#### [EXERCISE DESCRIPTION]
Among the lines below, keep only those from the one containing "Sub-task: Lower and" through the one containing "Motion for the", and reproduce them exactly.

--- SUPPLIED MATERIAL Enclosed Below ---

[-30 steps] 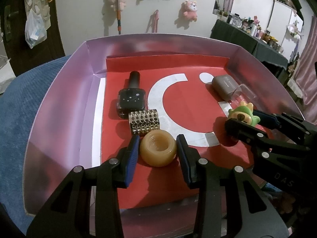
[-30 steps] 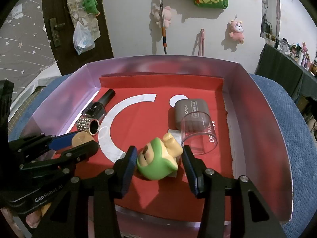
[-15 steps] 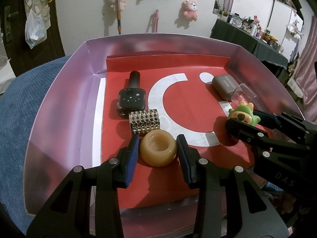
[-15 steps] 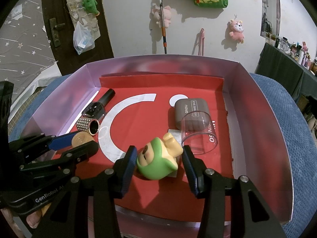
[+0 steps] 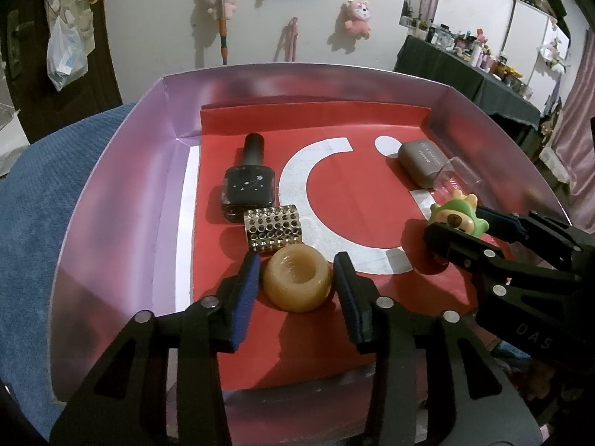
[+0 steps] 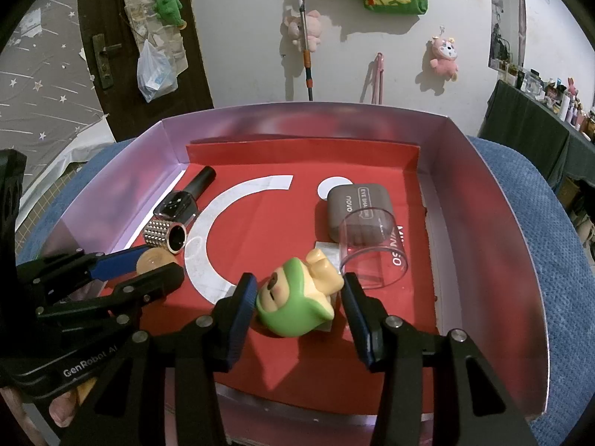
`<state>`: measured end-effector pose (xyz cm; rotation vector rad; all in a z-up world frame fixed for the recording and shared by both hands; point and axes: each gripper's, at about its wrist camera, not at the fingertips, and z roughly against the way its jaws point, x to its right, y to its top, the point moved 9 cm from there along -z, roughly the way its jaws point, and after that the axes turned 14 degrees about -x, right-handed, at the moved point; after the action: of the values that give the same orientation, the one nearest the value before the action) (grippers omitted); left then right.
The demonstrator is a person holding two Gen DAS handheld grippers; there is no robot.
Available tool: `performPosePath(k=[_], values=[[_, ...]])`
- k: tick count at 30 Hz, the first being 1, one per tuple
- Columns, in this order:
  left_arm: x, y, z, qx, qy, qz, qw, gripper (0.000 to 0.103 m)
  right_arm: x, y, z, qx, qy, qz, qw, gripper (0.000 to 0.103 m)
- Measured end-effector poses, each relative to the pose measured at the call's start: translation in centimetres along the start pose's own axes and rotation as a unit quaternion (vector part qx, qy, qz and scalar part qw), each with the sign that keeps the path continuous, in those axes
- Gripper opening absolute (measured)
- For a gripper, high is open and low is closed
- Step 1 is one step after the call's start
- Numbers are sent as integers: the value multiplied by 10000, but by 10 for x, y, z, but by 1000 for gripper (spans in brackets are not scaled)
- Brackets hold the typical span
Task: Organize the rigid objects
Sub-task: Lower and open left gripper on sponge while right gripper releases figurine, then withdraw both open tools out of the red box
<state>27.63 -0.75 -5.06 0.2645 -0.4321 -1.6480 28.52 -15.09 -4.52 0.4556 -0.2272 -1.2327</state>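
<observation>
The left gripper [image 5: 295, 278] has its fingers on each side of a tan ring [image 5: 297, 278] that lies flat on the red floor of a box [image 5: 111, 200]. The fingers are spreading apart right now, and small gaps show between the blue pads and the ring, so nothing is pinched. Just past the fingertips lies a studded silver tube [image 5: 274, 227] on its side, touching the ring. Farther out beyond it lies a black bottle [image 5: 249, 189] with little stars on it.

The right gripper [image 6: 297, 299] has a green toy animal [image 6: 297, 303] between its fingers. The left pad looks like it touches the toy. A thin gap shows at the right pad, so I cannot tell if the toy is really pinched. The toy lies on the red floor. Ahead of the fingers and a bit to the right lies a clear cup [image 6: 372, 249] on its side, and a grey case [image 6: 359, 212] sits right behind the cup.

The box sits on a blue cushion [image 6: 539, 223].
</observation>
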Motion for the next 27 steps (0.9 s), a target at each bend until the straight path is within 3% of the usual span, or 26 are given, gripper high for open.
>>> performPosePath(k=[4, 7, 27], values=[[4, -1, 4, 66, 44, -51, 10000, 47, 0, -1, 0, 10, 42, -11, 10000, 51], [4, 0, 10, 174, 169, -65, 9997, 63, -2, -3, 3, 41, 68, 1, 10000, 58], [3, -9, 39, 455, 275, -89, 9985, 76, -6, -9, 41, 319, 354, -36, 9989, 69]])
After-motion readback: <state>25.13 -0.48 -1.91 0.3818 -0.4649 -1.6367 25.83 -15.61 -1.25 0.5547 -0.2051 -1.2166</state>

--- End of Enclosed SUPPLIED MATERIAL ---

#### [EXERCISE RESULT]
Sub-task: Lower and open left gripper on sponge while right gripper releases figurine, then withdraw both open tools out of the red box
<state>27.63 -0.75 -5.06 0.2645 -0.4321 -1.6480 28.52 -15.09 -4.52 0.4556 -0.2272 -1.2327</state>
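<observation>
The left gripper [image 5: 295, 278] has its fingers on each side of a tan ring [image 5: 297, 278] that lies flat on the red floor of a box [image 5: 111, 200]. The fingers are spreading apart right now, and small gaps show between the blue pads and the ring, so nothing is pinched. Just past the fingertips lies a studded silver tube [image 5: 274, 227] on its side, touching the ring. Farther out beyond it lies a black bottle [image 5: 249, 189] with little stars on it.

The right gripper [image 6: 297, 299] has a green toy animal [image 6: 297, 303] between its fingers. The left pad looks like it touches the toy. A thin gap shows at the right pad, so I cannot tell if the toy is really pinched. The toy lies on the red floor. Ahead of the fingers and a bit to the right lies a clear cup [image 6: 372, 249] on its side, and a grey case [image 6: 359, 212] sits right behind the cup.

The box sits on a blue cushion [image 6: 539, 223].
</observation>
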Motion for the next 27 steps (0.9 s), a target at each bend until the straight path is within 3% of the usual span, or 26 are given, gripper high for open.

Nothing more is needed to complete the output.